The use of honey in the treatment of pressure sores has been found to be one of the most effective treatments. If people are interested in that, I will explain later how it works.


(Slide62) This is equipment that was designed in PROJIMO to test how much pressure is on the backside to avoid pressure sores. The person can use it to know the importance of changing positions and how that lowers pressures over the bony areas to prevent sores.


(Slide 63) One of the wonderful things that has happened in PROJIMO is to see the transformation that takes place in some of these young people coming out of this sub-culture of drugs, violence and crime. Some of them have become the most loving, caring rehabilitation workers you can imagine. Like the three men here who are providing exercises to a child with muscular dystrophy. One of the wonderful things that has happened in PROJIMO is to see the transformation that takes place in some of these young people coming out of this sub-culture of drugs, violence and crime. Some of them have become the most loving, caring rehabilitation workers you can imagine. Like the three men here who are providing exercises to a child with muscular dystrophy.


(Slide 64) This is another one of the young men, who came out of the subculture of violence, who has become a master wheelchair builder.


(Slide 65) Another one of the spinal cord injured persons is making wheelchairs.


(Slide 66) Here is Mari and the mother of a child with cerebral palsy. This mother came from a thousand miles away because the doctors told her that her child was a vegetable and that there was no hope for her. So the mother and child stayed for two years at PROJIMO. The mother became a very good rehabilitation worker and the child advanced enormously. Since then, this mother married another worker in PROJIMO, went to another state in Mexico, and started a new community-based program. In this way, the program has been multiplying around Mexico.

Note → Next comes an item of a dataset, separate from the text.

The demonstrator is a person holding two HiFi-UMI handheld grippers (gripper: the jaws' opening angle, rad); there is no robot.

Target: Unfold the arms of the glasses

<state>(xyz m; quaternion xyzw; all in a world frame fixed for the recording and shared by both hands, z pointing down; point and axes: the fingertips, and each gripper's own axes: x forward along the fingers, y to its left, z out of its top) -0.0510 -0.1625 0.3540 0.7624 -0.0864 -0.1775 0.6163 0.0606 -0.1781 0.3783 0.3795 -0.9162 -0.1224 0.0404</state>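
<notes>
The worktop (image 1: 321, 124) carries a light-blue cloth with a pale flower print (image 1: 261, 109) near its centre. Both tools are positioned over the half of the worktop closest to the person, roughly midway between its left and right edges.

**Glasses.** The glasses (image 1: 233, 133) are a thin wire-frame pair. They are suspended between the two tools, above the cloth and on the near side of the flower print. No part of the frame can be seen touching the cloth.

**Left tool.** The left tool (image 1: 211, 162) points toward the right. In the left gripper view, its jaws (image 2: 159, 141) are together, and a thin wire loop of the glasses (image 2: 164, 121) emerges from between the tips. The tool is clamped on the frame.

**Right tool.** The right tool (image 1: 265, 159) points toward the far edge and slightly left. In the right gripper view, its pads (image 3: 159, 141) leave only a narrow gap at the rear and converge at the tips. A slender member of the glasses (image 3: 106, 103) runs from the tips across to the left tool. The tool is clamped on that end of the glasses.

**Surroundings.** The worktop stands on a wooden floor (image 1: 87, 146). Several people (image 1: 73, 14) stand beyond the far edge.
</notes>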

(Slide 67) This is the last slide. It shows a young doctor who when he was graduating from medical school, had a car accident. He broke his neck and became quadriplegic. He spent months in the government hospital where he developed pressure sores, urinary infection and severe depression. Then he was brought to PROJIMO. He was very hard to work with because being a doctor he thought those villagers, disabled villagers at that, couldn’t help him at all. But his sores gradually healed and his infection cleared up. The PROJIMO team taught him how to begin to use his hands to grip things. So he was able to start practicing medicine again. Victor, the doctor, decided to stay in the villages to help the poor people who couldn’t afford the expensive medical care in the cities. So we feel very happy with this transformation and humanizing of a doctor. Mexico City has over 5,000 unemployed doctors who refuse to go to the parts of the country where there are no doctors at all.


Conclusion

PROJIMO believes very much in what a disabled activist in Zimbabwe, Africa said, “It is society that needs to be rehabilitated.” We’ll leave it at that.

We’ve run a little late but I would like to remind people that some of the books that have grown out of the program in Mexico. We don’t have many copies available here. But you can take a look at some of them here. There are some order forms if you are interested in them. One of the most recent books is called “Questioning the Solution”. The subtitle is “Politics of Primary Health Care and Child Survival”. Mr. Yoshi Ikesumi and a group of his friends have translated this book into Japanese. It is available outside here for anyone who wants to buy it. It looks at the question of health care and social justice and working towards a society for all in every sense. For anybody who’s interested in the book in English, I have just a few copies here. I will sign the books for those who want it signed.